**What is required**
Of the lines in the data below, write out exactly those from the one holding "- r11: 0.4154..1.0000" through the one holding "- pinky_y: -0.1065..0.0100", both included.

* * *

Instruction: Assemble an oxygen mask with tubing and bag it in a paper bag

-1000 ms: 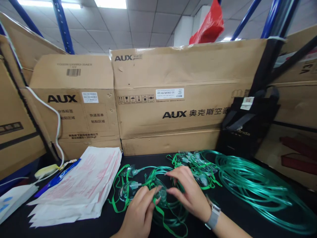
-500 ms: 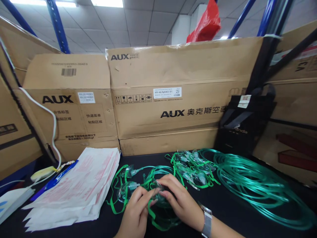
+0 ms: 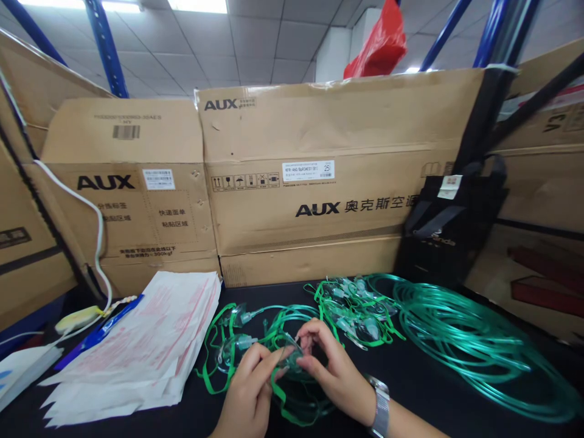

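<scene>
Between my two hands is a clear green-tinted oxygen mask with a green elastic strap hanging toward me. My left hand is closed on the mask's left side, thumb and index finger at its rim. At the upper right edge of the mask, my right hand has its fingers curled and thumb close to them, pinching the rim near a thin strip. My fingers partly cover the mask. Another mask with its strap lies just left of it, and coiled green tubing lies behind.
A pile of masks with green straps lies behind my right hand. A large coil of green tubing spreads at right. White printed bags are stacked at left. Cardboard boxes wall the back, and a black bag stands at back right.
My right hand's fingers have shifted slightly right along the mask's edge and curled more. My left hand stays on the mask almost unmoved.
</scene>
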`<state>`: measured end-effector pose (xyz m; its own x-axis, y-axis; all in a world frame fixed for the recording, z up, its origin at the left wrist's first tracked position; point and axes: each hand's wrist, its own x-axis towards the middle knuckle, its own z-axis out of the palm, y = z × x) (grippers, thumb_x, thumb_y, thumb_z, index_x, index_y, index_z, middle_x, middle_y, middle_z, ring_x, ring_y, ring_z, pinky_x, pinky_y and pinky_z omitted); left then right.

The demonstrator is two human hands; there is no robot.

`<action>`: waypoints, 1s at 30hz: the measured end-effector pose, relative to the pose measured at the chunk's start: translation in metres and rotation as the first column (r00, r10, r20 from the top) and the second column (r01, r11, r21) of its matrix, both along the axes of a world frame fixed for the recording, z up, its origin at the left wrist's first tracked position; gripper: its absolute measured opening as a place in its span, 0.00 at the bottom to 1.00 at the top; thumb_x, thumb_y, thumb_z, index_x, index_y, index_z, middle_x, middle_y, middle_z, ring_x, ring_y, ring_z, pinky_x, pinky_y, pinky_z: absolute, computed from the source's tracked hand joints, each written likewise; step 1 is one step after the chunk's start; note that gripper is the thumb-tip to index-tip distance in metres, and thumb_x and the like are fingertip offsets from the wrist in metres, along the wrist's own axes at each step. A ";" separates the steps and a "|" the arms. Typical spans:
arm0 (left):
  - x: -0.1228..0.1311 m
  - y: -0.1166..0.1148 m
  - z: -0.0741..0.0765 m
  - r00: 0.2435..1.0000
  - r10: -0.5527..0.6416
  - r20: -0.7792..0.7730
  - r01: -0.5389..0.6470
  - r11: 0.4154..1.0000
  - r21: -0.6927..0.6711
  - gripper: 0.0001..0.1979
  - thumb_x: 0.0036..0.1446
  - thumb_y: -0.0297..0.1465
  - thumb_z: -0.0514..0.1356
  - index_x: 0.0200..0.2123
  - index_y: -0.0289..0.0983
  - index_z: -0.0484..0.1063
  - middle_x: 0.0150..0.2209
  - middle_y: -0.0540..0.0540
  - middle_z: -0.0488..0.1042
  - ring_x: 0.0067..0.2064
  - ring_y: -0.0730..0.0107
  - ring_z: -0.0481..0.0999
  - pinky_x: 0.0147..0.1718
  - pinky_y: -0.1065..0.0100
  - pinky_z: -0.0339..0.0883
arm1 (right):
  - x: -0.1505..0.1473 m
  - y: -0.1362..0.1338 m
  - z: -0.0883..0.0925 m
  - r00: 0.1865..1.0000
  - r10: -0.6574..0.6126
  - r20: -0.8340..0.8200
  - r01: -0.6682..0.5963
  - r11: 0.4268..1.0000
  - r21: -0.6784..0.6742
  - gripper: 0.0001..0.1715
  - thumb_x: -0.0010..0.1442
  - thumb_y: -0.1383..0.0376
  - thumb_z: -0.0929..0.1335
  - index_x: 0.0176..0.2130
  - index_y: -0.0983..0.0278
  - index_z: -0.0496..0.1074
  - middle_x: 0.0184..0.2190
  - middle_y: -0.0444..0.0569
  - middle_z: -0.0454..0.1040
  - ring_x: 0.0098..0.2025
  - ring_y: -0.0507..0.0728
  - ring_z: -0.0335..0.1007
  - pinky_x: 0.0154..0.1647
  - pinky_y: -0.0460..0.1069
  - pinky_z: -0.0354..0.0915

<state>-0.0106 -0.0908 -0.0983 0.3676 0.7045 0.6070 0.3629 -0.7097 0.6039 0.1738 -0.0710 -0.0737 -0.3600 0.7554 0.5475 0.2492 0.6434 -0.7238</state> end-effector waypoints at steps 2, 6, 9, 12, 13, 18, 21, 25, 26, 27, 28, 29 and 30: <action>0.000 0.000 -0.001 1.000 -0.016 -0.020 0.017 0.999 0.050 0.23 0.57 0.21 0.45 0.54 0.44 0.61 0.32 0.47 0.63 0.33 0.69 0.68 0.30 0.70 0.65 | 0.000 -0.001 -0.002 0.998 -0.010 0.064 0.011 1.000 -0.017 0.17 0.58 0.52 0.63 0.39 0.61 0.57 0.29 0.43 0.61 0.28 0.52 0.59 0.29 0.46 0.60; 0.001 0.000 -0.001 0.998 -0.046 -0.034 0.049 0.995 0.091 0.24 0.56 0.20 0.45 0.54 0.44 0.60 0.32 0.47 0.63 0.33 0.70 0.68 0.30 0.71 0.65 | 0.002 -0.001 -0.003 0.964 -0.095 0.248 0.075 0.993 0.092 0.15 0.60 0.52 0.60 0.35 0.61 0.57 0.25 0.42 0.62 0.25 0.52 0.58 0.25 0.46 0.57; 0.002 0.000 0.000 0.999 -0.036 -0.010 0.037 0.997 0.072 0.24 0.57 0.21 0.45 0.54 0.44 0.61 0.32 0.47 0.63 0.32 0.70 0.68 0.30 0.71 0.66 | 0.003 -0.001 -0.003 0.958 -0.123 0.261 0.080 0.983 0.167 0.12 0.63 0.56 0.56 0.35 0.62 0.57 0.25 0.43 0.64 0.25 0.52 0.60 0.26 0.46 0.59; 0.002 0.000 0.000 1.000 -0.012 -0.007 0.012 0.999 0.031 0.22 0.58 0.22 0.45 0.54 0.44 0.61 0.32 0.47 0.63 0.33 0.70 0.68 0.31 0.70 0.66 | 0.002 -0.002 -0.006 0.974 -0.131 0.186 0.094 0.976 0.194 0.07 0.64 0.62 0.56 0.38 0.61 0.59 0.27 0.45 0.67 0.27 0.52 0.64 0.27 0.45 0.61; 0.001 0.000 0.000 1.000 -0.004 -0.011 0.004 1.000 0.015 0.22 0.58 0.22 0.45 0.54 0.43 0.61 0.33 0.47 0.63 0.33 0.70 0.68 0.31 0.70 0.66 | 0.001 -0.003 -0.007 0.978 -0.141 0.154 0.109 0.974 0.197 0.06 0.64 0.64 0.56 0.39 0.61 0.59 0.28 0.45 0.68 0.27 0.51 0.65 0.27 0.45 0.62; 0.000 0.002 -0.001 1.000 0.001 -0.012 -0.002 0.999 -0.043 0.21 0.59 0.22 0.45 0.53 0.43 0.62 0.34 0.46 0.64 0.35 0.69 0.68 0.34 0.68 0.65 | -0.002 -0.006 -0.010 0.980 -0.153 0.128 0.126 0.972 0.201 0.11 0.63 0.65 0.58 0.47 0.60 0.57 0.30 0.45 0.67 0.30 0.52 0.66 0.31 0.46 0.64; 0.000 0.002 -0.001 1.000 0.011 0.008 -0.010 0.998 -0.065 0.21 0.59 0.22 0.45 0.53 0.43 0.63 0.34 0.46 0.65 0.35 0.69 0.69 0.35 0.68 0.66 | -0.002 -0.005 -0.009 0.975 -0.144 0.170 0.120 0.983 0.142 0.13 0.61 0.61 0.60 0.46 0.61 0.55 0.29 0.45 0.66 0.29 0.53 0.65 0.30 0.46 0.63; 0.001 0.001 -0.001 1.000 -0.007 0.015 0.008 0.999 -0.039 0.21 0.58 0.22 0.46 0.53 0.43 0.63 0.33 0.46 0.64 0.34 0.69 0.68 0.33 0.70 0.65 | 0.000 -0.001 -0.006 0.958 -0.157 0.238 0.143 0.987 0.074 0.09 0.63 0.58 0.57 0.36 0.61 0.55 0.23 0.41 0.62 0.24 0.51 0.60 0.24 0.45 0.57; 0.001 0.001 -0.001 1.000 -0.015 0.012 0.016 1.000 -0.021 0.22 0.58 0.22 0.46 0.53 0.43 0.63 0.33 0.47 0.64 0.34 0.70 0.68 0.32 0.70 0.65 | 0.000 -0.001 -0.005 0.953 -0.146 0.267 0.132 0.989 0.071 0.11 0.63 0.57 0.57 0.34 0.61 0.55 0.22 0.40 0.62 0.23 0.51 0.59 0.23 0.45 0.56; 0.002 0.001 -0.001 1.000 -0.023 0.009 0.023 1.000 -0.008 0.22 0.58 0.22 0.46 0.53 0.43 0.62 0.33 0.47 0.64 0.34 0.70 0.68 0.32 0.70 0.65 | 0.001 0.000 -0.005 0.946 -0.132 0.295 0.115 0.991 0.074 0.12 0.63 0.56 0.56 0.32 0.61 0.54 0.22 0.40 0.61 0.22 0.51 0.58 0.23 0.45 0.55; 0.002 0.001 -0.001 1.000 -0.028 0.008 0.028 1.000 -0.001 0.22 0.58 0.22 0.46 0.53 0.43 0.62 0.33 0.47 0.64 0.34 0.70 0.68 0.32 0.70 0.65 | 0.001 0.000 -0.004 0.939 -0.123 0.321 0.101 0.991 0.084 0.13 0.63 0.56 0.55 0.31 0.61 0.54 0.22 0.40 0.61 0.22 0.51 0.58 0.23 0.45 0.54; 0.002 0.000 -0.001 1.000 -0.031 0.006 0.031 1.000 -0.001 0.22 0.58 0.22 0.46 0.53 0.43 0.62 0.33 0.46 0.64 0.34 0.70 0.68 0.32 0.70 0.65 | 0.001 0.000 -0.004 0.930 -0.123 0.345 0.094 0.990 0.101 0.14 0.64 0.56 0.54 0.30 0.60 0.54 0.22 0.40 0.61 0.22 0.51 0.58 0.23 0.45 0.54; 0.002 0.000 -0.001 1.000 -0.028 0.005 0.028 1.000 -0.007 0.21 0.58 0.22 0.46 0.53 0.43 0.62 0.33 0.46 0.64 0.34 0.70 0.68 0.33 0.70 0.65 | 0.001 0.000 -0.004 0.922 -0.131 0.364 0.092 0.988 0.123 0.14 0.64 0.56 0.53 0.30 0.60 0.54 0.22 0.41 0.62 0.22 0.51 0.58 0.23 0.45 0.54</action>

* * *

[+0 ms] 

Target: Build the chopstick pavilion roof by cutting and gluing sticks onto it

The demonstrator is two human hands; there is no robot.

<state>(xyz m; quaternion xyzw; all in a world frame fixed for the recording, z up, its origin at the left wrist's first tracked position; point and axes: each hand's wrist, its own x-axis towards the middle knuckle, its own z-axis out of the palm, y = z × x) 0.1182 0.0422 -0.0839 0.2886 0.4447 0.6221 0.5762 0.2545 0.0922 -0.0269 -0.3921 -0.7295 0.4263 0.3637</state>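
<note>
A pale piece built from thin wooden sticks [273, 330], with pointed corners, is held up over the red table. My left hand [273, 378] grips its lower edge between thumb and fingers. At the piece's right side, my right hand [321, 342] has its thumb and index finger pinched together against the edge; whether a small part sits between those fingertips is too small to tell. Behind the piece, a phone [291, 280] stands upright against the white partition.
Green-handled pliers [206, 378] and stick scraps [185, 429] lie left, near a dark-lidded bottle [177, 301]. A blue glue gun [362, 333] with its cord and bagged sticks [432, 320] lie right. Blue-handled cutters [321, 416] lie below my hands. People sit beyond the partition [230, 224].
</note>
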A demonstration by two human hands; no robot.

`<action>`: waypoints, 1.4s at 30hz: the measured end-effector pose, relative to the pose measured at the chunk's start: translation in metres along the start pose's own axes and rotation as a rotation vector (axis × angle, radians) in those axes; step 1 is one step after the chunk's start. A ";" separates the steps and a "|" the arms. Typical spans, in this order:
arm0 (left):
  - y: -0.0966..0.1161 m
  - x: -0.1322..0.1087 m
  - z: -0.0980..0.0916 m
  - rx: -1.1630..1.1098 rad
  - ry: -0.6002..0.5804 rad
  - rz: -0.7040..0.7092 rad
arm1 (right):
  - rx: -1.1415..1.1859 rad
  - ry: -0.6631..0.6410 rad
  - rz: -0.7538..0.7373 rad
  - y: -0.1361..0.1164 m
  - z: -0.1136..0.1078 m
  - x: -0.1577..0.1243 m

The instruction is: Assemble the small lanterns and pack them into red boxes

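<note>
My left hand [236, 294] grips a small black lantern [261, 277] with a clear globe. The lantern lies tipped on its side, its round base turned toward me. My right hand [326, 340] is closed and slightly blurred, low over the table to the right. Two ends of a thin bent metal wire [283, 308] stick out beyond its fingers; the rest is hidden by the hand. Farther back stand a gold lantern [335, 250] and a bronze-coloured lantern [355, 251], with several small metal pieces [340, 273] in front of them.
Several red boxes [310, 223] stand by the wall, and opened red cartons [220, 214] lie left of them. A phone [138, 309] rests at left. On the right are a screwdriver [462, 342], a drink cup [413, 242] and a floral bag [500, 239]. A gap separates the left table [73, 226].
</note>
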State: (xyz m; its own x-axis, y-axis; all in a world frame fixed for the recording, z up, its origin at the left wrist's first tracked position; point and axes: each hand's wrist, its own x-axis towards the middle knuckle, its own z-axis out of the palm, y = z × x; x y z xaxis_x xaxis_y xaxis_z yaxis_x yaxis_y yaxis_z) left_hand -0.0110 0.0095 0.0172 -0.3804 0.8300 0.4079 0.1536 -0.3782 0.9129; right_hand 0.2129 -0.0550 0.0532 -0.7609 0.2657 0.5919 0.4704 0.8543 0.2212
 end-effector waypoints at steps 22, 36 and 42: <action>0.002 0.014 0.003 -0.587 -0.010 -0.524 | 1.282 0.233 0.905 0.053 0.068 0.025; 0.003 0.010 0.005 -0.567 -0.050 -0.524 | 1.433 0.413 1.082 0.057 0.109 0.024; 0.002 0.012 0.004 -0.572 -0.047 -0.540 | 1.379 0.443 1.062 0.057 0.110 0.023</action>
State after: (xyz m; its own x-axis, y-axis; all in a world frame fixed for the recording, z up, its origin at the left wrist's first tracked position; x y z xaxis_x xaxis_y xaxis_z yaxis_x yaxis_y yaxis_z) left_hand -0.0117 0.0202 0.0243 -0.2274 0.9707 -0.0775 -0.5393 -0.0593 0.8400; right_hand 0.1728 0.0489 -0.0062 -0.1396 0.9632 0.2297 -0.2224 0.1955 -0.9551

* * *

**Solution to this problem**
  - r11: 0.4154..1.0000
  - r21: -0.6927..0.6711
  - gripper: 0.0001..0.1979
  - thumb_x: 0.0036..0.1446
  - thumb_y: -0.0297..0.1465
  - thumb_z: -0.0514..0.1356
  - index_x: 0.0200..0.2123
  - index_y: -0.0289..0.0983
  - index_z: -0.0484..0.1063
  - middle_x: 0.0150..0.2209
  - middle_y: -0.0540..0.0540
  - middle_z: -0.0488..0.1042
  - ring_x: 0.0067..0.2064
  - ring_y: -0.0730..0.0107
  - ring_z: -0.0481..0.0999
  - pinky_x: 0.0147..0.1718
  - pinky_y: -0.1065..0.0100

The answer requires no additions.